TwitterのDMで怪しげな(笑)アカウントからオススメされたリンク先にあったzk-SNARKsの記事(Introduction to zk-SNARKs (Part 1))、読んでみたらすごく面白かったw
というかこのブログめっちゃ良いぞ!!

……というわけで、自分の勉強がてら翻訳してみました。
皆さんの勉強のご参考になれば幸いです。

そんなに英語が得意なわけではないので、間違いなどあればメールフォームから教えていただけると助かります!

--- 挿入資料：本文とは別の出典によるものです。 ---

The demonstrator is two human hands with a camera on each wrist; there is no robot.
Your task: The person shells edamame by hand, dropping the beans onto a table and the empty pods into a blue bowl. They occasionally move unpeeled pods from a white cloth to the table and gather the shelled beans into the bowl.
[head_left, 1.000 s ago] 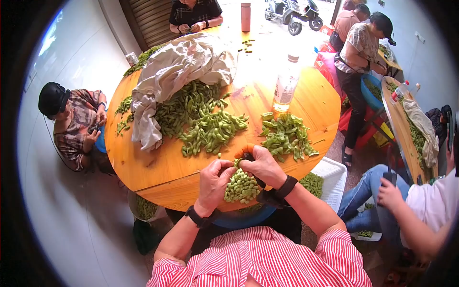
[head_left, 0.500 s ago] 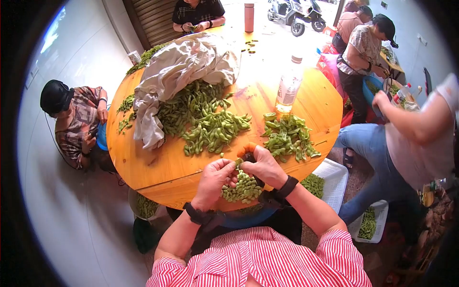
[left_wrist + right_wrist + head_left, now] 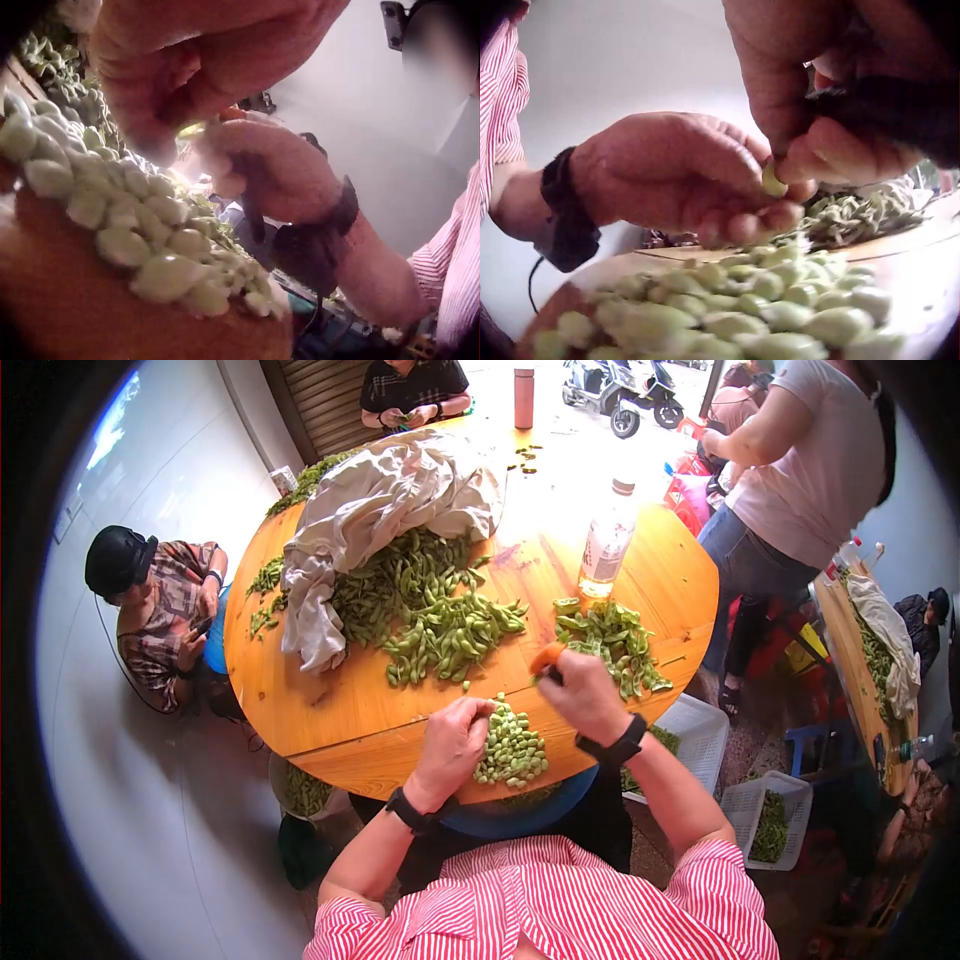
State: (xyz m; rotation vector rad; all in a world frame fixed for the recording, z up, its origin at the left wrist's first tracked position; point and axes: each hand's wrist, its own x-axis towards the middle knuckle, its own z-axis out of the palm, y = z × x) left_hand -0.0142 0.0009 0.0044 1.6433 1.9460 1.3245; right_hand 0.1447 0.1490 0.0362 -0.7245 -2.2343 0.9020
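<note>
Curled over the left edge of a shelled-bean heap (image 3: 512,750), the left hand (image 3: 452,748) pinches a small green pod piece (image 3: 773,178), seen in the right wrist view. The wrist views show the right hand's (image 3: 832,112) thumb and finger at that same piece. In the head view the right hand (image 3: 588,698) is apart from the left, blurred, beside the flattened pods (image 3: 612,645). A dark item lies across its palm and orange covers a finger. Whole pods (image 3: 450,635) lie beyond the hands.
On the round wooden table (image 3: 370,735) are a white cloth (image 3: 390,490), a clear bottle (image 3: 605,545) and a pink bottle (image 3: 523,398). A blue basin (image 3: 530,815) stands below its near edge, white baskets (image 3: 700,735) at the right. People are around.
In the head view the right hand has moved right, away from the left hand, towards the flattened pods. The left hand's fingers are more curled. A person at the right has moved towards the back.
</note>
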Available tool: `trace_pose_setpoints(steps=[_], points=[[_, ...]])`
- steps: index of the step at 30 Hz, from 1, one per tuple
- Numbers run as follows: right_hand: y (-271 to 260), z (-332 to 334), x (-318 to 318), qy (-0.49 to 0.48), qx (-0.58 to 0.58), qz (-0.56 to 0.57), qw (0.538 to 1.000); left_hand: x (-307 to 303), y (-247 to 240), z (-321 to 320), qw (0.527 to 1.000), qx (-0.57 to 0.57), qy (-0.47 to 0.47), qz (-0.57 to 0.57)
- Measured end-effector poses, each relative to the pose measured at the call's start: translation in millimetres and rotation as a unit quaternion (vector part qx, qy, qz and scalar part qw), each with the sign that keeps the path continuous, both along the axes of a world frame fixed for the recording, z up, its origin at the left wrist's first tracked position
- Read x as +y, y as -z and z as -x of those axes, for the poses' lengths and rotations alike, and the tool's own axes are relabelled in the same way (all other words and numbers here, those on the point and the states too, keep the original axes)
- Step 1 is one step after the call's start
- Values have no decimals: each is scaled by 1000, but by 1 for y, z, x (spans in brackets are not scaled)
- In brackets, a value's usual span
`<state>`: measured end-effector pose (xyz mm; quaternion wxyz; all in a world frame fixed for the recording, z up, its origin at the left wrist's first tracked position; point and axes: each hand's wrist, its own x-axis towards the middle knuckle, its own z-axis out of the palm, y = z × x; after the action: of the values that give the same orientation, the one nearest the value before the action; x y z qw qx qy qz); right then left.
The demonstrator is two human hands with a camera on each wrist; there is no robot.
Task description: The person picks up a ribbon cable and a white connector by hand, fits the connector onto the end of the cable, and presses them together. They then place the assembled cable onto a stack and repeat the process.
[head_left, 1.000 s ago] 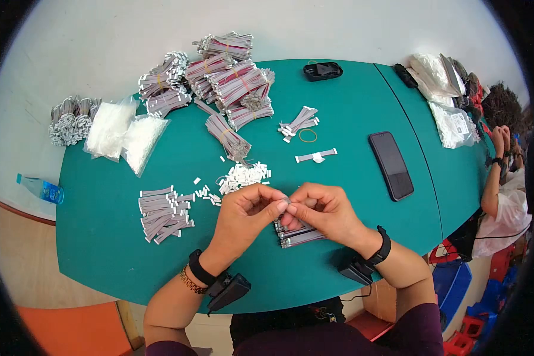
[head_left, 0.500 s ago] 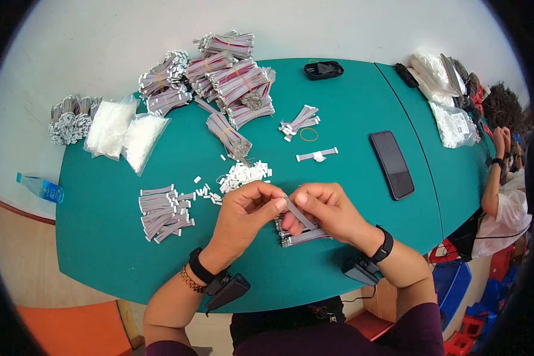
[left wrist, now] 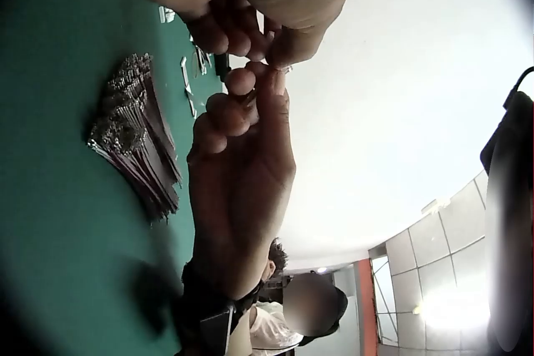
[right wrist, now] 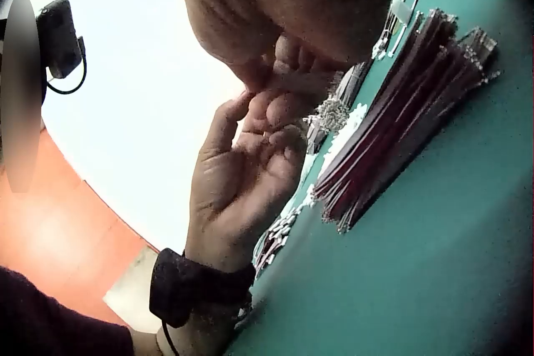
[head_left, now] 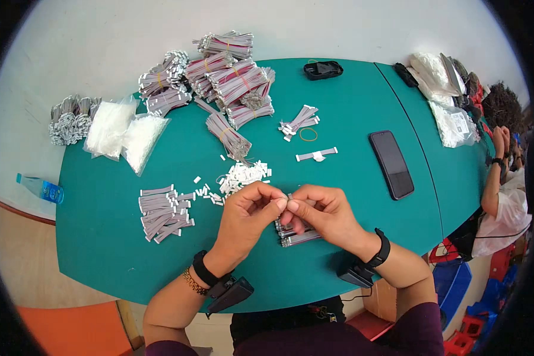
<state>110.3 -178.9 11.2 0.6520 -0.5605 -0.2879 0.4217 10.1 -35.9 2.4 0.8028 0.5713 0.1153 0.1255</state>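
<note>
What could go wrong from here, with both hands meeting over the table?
The small grey piece pinched between the left hand and right hand could slip, since fingertips cover most of it. The left hand might scatter the loose white pieces just beyond its knuckles. Lowering the right hand could disarrange the cables lying beneath it.

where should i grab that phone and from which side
Probably best pinched across its long edges near mid-length, coming from above: the phone lies flat on the green table, longer than wide, with both long edges uncovered and nothing on top.
</note>
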Motion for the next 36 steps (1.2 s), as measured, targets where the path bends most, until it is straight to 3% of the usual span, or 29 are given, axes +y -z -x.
trace_pose_setpoints(steps=[12,27,36], points=[[0,-5,-3,54,-70,-21,996,10,0,-2,999,-17,49,15],[3,-11,-5,39,-53,-3,998,15,-1,-3,997,-15,69,34],[5,-14,-4,41,18,-5,999,16,-1,-3,995,9,71,69]])
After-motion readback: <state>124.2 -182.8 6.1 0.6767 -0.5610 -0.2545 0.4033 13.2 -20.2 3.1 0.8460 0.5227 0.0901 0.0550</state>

(ちなみに、怪しげなアカウントはdecentriqの公式アカウントですw)


zk-SNARKs 入門 (その1)


概要


この連載では、確率論的なプロトコルの1つで、Goldwasser、Micali、Rackoffにより1985年に初めて記述され、分散台帳技術(DLT)の盛り上がりとともに人気が出てきたゼロ知識証明(ZKPs)について見ていく。まずはこの画期的な仕事の背後にあるいつくかの理論の紹介と、その複雑な機構の種々の要素をどのように実行するのか示すことから始める。Pinocchioプロトコルに従いPythonで実行して、最終的には例題に関するエンドツーエンド[訳注1]のゼロ知識証明になる。主な目標はこのトピックのやさしい入門を提供することで、ZKPsに関する簡潔な数学をかみ砕いて、その背後にあるいくつかの直観的なことを議論する。これに沿って、この技術によって可能になる、いくつかのエキサイティングな応用についても触れる。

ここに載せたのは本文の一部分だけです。